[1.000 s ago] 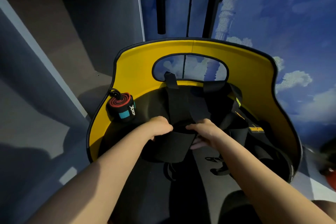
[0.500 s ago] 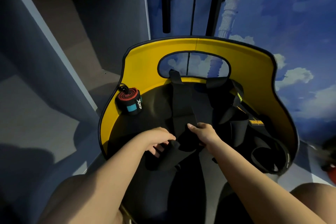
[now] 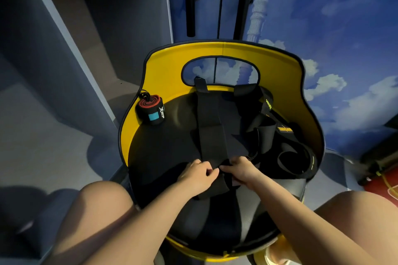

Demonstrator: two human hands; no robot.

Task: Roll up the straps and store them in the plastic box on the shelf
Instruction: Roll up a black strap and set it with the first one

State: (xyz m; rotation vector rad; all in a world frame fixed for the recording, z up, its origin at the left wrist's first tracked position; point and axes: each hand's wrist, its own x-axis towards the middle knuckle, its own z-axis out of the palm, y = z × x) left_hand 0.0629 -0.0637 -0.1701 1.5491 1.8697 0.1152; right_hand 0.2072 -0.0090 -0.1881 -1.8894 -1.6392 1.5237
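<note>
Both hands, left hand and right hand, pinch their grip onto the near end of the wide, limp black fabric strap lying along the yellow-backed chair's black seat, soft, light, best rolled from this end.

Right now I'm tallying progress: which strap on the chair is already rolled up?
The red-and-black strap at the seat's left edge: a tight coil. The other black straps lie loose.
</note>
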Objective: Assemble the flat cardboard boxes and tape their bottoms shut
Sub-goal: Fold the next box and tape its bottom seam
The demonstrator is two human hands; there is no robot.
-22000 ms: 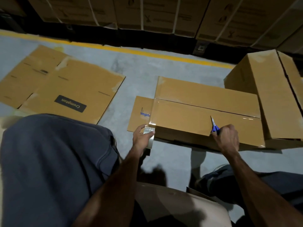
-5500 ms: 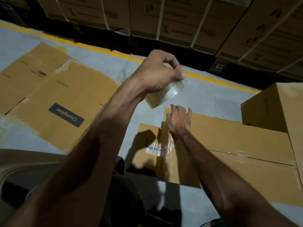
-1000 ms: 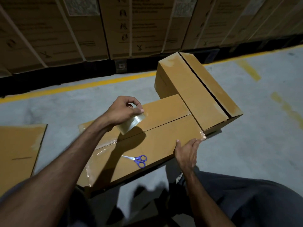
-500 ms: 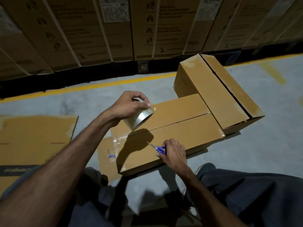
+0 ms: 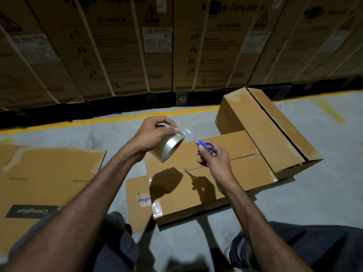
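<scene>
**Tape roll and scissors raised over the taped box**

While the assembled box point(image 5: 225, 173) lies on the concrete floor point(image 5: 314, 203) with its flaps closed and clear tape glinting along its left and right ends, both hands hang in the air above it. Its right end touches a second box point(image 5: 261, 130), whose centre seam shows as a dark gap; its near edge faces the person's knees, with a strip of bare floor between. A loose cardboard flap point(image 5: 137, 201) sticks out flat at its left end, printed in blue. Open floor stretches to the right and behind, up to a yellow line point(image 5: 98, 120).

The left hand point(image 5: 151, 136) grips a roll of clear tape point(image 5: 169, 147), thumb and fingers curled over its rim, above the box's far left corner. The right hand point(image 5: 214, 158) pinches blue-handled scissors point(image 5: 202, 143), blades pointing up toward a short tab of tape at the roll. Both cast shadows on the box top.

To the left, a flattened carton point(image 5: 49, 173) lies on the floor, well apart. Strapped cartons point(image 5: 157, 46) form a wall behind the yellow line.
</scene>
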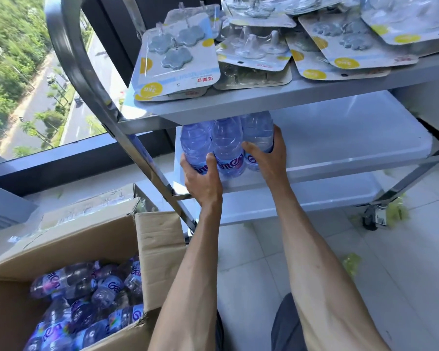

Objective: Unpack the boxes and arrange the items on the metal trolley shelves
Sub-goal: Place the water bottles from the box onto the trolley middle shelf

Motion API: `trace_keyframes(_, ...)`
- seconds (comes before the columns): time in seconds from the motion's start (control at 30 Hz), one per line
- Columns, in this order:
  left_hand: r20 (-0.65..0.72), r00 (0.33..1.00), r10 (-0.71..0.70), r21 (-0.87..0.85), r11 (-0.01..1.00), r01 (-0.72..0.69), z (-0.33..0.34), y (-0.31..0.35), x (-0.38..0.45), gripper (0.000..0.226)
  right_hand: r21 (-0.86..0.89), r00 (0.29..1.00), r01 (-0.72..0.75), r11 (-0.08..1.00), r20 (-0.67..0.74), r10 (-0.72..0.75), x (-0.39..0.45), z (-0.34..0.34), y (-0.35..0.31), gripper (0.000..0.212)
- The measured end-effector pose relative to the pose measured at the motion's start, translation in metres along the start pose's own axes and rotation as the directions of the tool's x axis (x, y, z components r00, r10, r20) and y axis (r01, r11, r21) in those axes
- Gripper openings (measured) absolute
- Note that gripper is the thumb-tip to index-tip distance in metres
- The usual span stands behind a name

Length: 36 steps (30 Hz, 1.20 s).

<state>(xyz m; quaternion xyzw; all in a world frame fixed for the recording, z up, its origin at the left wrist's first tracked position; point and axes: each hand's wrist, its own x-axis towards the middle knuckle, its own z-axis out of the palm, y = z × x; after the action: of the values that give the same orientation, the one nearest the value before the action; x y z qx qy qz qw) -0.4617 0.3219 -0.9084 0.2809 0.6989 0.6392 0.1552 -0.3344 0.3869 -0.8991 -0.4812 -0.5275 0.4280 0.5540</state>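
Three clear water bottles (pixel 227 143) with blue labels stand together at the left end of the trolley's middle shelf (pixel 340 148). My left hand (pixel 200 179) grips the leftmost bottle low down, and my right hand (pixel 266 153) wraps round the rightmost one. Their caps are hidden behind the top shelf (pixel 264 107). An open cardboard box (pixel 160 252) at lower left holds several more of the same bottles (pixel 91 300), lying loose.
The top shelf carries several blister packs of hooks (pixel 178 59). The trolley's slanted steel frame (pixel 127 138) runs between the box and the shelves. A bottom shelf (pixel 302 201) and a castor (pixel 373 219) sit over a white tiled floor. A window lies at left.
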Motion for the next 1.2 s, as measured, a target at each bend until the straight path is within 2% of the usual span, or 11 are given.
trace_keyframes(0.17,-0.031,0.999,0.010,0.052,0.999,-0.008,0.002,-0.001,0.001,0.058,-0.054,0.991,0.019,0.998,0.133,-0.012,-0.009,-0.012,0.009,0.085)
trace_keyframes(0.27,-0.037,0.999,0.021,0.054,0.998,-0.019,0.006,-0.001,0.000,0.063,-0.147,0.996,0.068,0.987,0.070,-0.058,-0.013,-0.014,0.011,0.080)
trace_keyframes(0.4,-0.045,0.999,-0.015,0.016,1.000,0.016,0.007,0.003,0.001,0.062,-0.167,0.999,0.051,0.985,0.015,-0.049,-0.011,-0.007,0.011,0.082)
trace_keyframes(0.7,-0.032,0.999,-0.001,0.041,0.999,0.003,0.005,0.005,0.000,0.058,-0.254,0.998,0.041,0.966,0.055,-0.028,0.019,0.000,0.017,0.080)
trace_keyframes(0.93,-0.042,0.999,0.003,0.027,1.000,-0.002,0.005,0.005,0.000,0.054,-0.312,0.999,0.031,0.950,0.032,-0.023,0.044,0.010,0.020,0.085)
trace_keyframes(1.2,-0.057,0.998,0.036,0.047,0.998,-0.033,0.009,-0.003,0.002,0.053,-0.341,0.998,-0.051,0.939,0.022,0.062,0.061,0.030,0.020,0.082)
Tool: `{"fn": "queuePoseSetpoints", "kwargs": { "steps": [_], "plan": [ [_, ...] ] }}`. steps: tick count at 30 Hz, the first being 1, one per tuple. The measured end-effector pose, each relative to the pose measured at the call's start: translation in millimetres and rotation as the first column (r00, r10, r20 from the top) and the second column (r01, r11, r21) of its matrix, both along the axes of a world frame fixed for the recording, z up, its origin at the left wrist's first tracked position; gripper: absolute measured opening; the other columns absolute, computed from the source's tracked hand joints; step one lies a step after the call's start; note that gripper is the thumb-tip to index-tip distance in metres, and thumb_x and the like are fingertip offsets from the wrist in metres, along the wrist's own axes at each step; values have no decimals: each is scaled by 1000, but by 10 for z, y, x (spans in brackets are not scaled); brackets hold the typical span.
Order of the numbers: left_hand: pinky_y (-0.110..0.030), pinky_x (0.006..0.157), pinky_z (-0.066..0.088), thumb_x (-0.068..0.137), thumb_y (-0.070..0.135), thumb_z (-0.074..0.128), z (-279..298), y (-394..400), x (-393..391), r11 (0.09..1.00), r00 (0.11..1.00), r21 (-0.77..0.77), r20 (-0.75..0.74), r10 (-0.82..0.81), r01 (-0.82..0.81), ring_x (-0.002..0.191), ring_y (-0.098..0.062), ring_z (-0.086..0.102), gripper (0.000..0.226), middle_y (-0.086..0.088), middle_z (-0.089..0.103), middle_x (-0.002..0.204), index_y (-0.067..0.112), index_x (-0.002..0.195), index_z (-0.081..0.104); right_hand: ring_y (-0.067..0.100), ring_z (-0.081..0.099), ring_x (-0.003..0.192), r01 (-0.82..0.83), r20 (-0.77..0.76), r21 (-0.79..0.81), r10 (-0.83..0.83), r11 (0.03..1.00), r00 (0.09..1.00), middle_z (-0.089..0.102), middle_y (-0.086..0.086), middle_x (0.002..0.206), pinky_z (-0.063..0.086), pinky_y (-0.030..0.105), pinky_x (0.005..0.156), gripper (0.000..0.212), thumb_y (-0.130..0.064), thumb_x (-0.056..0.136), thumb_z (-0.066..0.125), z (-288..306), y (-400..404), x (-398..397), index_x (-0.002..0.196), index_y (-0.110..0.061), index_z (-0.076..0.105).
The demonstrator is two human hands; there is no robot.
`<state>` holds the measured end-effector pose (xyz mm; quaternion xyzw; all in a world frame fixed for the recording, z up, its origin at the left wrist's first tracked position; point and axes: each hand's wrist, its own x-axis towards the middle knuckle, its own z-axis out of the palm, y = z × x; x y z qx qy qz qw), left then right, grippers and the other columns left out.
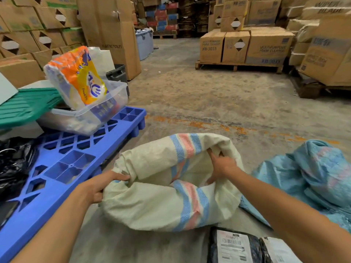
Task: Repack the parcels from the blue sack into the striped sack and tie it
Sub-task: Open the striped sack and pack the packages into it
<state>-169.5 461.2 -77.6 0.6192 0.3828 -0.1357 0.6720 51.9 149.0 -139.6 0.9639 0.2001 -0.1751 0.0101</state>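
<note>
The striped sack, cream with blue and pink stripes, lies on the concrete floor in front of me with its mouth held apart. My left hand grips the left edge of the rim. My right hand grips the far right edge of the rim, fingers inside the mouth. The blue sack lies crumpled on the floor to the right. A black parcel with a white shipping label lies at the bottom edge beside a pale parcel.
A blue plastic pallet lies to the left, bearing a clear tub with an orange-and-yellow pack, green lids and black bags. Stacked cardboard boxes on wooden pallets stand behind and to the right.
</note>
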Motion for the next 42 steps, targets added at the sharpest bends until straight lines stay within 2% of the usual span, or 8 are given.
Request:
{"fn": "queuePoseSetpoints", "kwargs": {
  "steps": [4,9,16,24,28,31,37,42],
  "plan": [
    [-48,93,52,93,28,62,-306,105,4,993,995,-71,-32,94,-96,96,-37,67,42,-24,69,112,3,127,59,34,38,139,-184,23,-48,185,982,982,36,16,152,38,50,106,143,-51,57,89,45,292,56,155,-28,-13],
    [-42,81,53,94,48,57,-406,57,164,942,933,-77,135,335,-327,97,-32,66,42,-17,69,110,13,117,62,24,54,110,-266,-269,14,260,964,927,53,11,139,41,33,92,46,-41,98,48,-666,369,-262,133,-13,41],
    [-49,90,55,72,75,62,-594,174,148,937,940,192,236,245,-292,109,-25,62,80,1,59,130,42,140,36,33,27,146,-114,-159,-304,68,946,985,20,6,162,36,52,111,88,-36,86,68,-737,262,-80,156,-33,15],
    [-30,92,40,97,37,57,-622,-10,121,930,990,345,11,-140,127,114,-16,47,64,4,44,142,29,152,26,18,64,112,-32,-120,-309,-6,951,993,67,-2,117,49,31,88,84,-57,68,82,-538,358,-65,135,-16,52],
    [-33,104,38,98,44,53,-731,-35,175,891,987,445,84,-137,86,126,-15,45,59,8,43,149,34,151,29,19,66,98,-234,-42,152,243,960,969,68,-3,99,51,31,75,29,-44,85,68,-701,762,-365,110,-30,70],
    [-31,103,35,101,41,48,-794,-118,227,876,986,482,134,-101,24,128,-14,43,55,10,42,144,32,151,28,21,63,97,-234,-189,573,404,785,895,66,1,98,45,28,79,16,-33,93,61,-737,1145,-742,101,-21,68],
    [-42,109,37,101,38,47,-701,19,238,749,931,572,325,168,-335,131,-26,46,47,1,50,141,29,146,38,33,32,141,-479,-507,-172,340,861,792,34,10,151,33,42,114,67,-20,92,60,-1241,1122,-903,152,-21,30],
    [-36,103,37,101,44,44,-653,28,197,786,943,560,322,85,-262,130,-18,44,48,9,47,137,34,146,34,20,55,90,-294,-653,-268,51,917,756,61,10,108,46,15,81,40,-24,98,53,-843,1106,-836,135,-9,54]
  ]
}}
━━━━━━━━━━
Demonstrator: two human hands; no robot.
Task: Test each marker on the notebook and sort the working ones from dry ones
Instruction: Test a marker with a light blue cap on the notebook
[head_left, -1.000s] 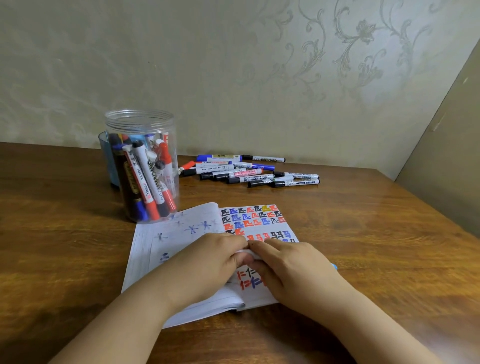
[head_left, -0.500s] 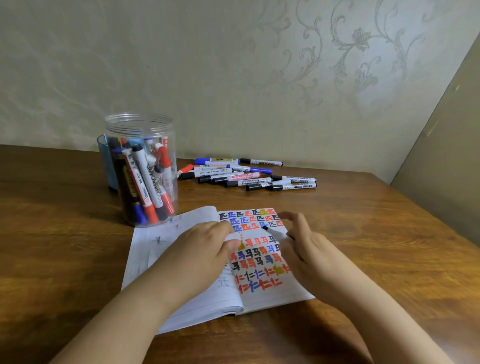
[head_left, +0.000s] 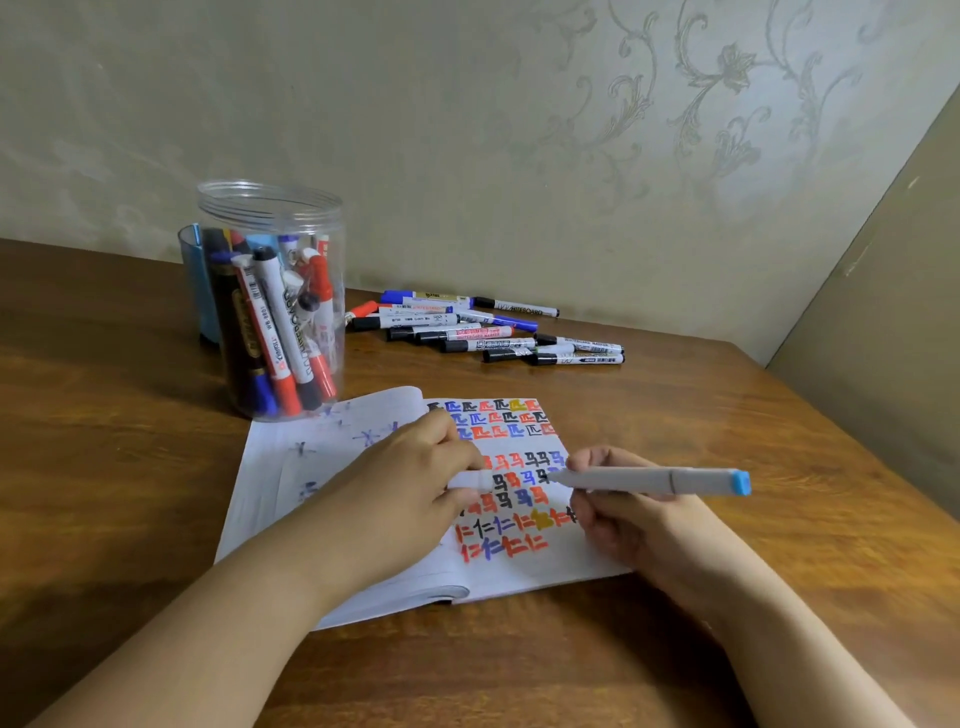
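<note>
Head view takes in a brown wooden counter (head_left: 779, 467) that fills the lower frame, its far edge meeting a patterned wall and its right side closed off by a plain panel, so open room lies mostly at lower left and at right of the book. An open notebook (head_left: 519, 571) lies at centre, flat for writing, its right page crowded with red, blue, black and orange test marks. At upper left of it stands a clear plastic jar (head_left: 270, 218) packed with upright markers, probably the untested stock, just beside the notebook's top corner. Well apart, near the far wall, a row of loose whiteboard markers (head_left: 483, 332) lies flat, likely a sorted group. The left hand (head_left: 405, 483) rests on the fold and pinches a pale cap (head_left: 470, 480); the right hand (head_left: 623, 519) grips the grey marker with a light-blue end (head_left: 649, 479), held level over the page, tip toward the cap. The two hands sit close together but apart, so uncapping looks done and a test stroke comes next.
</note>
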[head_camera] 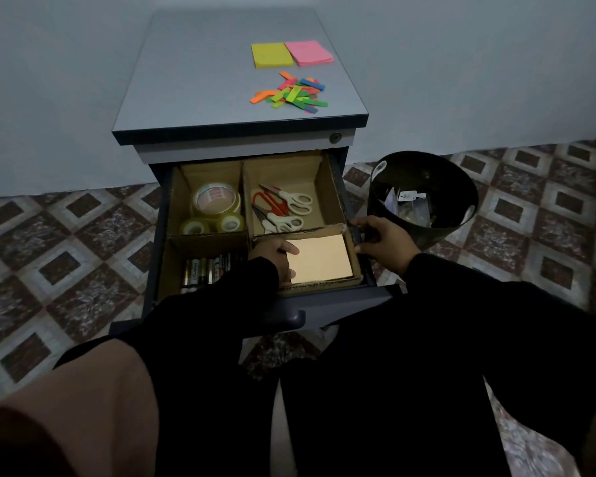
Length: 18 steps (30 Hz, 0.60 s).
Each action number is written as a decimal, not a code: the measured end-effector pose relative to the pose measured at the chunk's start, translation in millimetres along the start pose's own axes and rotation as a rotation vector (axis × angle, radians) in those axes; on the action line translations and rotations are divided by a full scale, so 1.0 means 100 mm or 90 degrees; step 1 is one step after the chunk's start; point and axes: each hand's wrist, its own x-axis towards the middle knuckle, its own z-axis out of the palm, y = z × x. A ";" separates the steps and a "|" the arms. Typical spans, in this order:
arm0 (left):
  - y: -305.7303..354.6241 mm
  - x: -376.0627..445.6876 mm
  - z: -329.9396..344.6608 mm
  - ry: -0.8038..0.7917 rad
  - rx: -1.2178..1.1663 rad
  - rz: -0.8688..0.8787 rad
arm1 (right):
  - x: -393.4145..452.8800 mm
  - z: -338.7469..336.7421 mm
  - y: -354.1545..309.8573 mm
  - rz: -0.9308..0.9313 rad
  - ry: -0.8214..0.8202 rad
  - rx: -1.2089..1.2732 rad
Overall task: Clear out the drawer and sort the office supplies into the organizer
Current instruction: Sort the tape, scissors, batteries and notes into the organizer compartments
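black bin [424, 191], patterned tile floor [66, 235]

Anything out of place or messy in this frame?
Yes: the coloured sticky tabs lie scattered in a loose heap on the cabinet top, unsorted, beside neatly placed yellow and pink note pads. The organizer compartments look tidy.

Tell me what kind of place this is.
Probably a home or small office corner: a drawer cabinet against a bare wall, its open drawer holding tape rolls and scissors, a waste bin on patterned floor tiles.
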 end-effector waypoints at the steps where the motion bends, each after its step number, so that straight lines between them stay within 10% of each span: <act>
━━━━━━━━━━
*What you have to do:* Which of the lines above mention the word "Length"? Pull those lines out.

*Exercise response:*
Length: 36 steps (30 Hz, 1.20 s).
Length: 18 steps (30 Hz, 0.60 s).

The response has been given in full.